## Data extract
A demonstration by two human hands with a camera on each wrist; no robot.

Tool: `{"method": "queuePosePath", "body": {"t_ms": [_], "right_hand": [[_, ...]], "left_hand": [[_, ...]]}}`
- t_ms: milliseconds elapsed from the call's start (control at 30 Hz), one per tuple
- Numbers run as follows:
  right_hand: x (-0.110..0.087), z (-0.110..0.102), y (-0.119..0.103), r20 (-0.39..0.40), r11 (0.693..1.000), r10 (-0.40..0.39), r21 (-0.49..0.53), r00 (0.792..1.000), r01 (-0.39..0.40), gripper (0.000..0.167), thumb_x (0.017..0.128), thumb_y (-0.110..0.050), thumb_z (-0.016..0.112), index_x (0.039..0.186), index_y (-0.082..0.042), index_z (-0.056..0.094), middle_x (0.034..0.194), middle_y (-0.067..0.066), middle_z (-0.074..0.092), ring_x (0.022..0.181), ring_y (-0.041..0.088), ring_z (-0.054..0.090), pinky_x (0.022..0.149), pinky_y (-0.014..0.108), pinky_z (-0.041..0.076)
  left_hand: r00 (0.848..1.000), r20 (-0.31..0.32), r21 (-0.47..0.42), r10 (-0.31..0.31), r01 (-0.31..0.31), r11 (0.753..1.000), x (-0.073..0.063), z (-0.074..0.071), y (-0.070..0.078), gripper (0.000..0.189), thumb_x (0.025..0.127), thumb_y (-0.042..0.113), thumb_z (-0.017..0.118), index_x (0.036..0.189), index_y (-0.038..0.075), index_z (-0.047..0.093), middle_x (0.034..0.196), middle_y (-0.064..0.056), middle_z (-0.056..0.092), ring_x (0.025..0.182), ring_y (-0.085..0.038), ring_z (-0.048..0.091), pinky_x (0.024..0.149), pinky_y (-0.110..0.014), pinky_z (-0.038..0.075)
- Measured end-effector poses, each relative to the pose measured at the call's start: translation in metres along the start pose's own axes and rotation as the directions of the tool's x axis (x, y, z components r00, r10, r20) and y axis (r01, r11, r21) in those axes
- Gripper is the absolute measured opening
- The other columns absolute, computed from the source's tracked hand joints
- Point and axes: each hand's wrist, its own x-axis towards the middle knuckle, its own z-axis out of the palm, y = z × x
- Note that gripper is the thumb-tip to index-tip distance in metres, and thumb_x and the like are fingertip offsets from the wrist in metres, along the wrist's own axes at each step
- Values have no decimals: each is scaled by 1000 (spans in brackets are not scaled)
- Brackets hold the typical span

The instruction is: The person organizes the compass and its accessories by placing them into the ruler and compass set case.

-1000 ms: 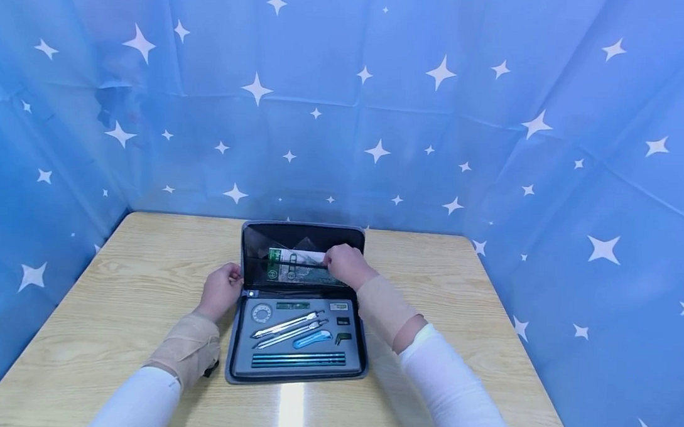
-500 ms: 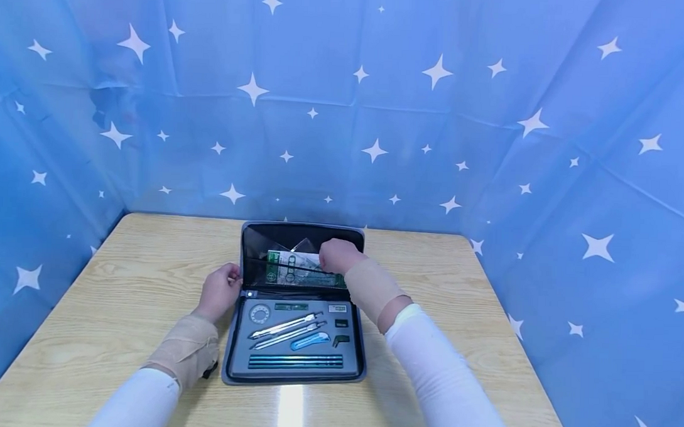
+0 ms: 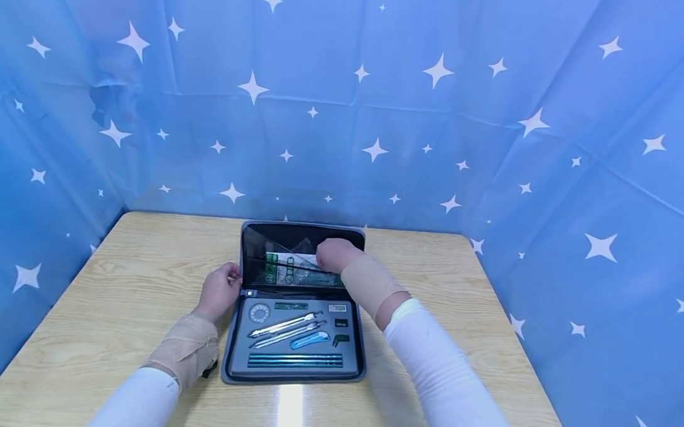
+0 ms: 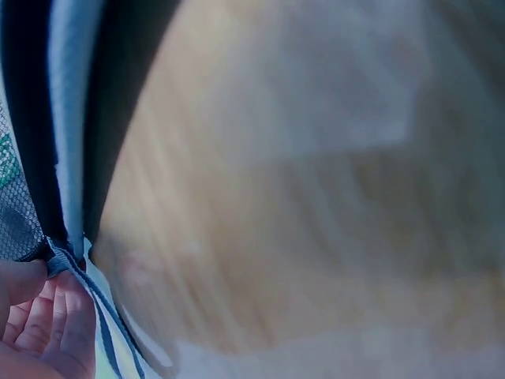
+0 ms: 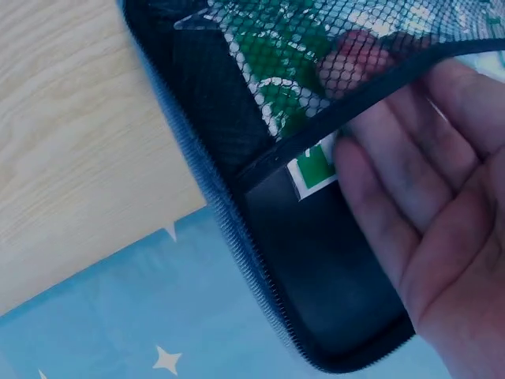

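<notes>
A grey-blue zip case (image 3: 350, 368) lies open on the table, its lid raised at the back. Inside the lid, a mesh pocket (image 5: 316, 67) with a black band holds a green-and-white packet (image 3: 272, 267). My right hand (image 3: 336, 255) reaches into this pocket. Through the mesh, some fingertips show behind the band, while another finger touches the packet's edge outside it. At the hinge on the left side, my left hand (image 3: 220, 291) pinches a small fabric tab (image 4: 57, 263) between thumb and fingers.
The case's foam tray carries two metal compasses (image 3: 286, 328), a blue cutter (image 3: 310, 341), several dark pencils (image 3: 295, 361), a round white protractor (image 3: 260, 312) and small pieces at the right. A starry blue curtain (image 3: 334, 113) hangs behind the wooden table (image 3: 430, 273).
My right hand has shifted slightly left and up along the pocket, and the packet sits a little lower in the mesh. My left hand keeps its hold at the hinge.
</notes>
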Motion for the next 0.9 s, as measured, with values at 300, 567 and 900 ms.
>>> {"method": "queuePosePath", "body": {"t_ms": [300, 567, 900], "right_hand": [[4, 6, 6, 9, 998, 1, 68, 1000, -1, 48, 89, 0, 46, 50, -19, 26, 50, -4, 19, 54, 14, 11, 55, 26, 23], [7, 10, 20, 1, 994, 29, 108, 1000, -29, 32, 95, -13, 52, 66, -13, 64, 53, -5, 47, 51, 10, 36, 67, 27, 41], [10, 9, 23, 47, 967, 81, 236, 996, -90, 18, 94, -19, 57, 86, -15, 73, 77, 2, 71, 71, 17, 67, 71, 28, 51]], "left_hand": [[999, 51, -10, 1, -1, 1000, 2, -4, 2, 18, 84, -1, 59, 101, -5, 60, 92, -20, 64, 80, -29, 63, 71, -36, 51], [994, 104, -12, 45, -44, 999, 4, -1, 2, 20, 83, -4, 57, 103, -9, 60, 92, -21, 64, 80, -30, 63, 73, -40, 52], [995, 58, 21, -81, 79, 997, 2, 5, 7, 20, 87, -1, 54, 106, -8, 58, 97, -22, 62, 91, -35, 59, 81, -47, 48]]}}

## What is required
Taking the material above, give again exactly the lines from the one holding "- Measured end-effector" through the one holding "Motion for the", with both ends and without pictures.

## Solution for this task
- Measured end-effector poses, each relative to the pose measured at the call's start: translation in metres along the start pose's own axes and rotation as the directions of the tool's x axis (x, y, z components r00, r10, r20) and y axis (r01, r11, r21) in those axes
- Gripper is the absolute measured opening
- The other columns absolute, computed from the source's tracked hand joints
- Point and axes: each hand's wrist, its own x-axis towards the middle knuckle, its own z-axis out of the palm, y = z × x
- Note that gripper is the thumb-tip to index-tip distance in metres, and thumb_x and the like are fingertip offsets from the wrist in metres, along the wrist's own axes at each step
- Values have no decimals: each is scaled by 1000 (spans in brackets are not scaled)
- Brackets hold the typical span

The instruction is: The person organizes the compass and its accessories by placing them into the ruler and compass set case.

-1000 ms: 
-500 ms: 
+0 ms: 
+0 ms: 
+0 ms: 

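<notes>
A grey-blue zip case (image 3: 350, 368) lies open on the table, its lid raised at the back. Inside the lid, a mesh pocket (image 5: 316, 67) with a black band holds a green-and-white packet (image 3: 272, 267). My right hand (image 3: 336, 255) reaches into this pocket. Through the mesh, some fingertips show behind the band, while another finger touches the packet's edge outside it. At the hinge on the left side, my left hand (image 3: 220, 291) pinches a small fabric tab (image 4: 57, 263) between thumb and fingers.
The case's foam tray carries two metal compasses (image 3: 286, 328), a blue cutter (image 3: 310, 341), several dark pencils (image 3: 295, 361), a round white protractor (image 3: 260, 312) and small pieces at the right. A starry blue curtain (image 3: 334, 113) hangs behind the wooden table (image 3: 430, 273).
My right hand has shifted slightly left and up along the pocket, and the packet sits a little lower in the mesh. My left hand keeps its hold at the hinge.
</notes>
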Motion for the next 0.9 s, as measured, with values at 300, 567 and 900 ms.

No further answer is required.